Task objective » State how many lines in the records below include the word "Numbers". Give nothing but that number.

Source records »
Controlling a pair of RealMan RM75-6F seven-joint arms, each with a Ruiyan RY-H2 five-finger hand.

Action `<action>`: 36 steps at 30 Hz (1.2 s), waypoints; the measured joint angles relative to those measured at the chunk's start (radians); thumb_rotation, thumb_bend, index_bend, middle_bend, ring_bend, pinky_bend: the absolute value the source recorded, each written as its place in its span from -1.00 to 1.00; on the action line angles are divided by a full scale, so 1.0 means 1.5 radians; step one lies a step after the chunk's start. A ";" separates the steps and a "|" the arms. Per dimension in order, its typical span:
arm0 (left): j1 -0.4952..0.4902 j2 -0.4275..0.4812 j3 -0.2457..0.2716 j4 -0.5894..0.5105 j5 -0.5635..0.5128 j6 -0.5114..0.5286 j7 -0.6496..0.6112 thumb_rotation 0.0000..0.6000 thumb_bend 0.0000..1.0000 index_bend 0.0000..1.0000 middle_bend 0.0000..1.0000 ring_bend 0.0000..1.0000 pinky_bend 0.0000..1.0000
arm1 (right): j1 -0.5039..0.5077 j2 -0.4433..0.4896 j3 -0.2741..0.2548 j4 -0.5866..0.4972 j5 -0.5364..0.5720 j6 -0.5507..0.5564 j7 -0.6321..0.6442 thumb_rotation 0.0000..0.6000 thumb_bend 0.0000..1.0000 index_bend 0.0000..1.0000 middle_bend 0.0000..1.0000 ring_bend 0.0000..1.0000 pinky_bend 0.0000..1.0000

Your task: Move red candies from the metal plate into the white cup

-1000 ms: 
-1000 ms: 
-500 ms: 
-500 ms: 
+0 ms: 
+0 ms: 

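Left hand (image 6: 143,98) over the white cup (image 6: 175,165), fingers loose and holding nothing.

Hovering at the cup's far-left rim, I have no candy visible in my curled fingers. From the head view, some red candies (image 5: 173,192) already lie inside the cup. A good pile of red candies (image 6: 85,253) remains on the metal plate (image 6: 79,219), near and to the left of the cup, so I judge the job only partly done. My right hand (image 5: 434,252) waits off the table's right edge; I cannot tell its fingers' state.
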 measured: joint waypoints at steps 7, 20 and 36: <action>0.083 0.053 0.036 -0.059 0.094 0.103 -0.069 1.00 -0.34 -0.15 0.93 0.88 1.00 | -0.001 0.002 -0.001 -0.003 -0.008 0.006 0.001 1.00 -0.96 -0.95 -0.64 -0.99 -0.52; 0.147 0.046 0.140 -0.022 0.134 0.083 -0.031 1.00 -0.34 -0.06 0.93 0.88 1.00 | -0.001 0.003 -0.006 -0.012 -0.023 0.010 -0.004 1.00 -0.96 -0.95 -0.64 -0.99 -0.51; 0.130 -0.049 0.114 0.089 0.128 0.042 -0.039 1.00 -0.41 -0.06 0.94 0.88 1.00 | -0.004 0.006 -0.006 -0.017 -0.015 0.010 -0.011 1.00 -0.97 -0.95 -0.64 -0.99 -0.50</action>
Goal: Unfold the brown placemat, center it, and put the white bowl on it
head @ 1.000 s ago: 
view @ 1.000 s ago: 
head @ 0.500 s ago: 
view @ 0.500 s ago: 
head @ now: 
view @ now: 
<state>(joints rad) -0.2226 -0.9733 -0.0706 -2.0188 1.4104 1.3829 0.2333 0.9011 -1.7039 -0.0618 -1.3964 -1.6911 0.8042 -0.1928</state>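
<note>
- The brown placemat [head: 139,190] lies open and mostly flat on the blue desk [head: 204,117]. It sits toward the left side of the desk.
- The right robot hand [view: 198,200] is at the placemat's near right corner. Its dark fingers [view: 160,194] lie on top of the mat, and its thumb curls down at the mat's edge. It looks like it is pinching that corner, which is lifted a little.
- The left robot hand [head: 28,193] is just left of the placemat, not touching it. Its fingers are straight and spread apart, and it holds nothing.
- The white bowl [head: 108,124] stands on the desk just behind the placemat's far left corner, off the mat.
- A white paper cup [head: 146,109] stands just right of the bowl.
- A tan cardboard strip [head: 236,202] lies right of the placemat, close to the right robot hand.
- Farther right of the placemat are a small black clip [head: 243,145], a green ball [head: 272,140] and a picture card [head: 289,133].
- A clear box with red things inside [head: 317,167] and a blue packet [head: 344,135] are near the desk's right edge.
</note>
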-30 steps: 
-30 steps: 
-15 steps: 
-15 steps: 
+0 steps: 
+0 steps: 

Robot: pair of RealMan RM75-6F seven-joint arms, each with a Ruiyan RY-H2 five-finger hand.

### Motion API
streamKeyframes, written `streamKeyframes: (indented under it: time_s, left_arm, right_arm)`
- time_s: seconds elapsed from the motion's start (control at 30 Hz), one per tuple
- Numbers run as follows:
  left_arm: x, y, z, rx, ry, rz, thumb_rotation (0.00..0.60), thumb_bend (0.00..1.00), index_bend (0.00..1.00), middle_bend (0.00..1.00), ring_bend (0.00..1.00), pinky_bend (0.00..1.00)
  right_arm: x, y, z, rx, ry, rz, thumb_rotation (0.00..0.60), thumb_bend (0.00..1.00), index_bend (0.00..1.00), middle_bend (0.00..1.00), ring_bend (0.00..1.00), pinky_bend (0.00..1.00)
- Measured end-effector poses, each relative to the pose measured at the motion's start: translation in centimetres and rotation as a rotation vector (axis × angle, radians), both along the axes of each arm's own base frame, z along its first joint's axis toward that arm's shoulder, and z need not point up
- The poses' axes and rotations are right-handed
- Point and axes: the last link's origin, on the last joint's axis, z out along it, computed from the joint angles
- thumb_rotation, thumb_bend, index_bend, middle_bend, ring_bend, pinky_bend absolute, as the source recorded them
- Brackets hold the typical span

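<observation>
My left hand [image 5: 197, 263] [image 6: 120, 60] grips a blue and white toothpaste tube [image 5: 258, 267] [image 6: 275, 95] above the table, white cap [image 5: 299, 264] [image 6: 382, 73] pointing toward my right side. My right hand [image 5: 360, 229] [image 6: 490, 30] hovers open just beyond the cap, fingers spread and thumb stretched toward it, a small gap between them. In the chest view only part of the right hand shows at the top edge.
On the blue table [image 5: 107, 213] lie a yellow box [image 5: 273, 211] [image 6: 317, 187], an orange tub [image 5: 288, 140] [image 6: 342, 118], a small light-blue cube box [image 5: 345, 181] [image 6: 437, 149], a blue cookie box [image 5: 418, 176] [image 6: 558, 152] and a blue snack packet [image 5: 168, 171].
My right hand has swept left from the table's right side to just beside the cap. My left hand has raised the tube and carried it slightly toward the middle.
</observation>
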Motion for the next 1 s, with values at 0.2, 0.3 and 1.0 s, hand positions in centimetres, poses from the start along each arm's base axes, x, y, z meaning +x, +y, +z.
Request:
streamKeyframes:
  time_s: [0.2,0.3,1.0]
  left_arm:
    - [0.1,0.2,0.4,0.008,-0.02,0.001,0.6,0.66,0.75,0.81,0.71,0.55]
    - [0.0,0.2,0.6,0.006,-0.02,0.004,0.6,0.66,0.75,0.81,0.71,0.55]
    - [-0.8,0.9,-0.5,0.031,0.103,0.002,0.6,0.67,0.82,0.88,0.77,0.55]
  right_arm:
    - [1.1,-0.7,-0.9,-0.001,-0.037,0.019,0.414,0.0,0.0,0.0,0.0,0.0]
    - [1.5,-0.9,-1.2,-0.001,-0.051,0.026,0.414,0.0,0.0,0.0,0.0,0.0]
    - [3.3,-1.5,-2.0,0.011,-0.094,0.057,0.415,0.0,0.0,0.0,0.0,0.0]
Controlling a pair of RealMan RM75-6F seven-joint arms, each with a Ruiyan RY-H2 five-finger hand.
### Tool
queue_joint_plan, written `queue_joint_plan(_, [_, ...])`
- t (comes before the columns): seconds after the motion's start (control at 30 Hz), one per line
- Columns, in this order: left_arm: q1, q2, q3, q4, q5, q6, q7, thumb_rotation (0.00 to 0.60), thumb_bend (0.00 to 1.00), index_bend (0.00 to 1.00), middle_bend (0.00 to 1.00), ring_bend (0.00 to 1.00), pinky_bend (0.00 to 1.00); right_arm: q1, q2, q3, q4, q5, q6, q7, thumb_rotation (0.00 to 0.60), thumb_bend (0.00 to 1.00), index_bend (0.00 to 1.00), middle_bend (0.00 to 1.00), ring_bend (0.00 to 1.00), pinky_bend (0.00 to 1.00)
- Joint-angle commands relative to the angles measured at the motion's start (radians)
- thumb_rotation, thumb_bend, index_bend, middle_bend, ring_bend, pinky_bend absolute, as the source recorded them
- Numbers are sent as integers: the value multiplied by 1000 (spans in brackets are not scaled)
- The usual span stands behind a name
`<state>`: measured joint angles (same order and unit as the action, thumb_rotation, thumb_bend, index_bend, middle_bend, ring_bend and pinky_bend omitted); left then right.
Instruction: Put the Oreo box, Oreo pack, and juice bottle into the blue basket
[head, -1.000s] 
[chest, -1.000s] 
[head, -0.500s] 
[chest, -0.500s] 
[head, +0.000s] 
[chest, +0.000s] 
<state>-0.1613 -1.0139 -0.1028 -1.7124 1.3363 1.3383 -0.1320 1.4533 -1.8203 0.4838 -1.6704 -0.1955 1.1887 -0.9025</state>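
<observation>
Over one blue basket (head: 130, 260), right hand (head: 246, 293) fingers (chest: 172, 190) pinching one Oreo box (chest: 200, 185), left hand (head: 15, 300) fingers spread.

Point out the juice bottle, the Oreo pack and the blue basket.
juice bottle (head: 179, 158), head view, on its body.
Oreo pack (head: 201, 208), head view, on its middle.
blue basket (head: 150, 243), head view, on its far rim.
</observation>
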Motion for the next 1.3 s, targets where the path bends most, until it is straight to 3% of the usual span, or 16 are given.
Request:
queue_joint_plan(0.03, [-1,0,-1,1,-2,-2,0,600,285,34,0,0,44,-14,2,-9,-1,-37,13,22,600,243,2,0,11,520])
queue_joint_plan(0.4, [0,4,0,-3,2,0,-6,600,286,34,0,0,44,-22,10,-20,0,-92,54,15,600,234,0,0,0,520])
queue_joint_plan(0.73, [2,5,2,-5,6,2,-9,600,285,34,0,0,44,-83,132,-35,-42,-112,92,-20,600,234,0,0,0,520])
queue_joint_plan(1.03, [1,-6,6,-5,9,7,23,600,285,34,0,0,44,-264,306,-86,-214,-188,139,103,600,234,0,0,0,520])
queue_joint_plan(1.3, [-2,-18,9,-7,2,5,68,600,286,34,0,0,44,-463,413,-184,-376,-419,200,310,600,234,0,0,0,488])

Finished task » 2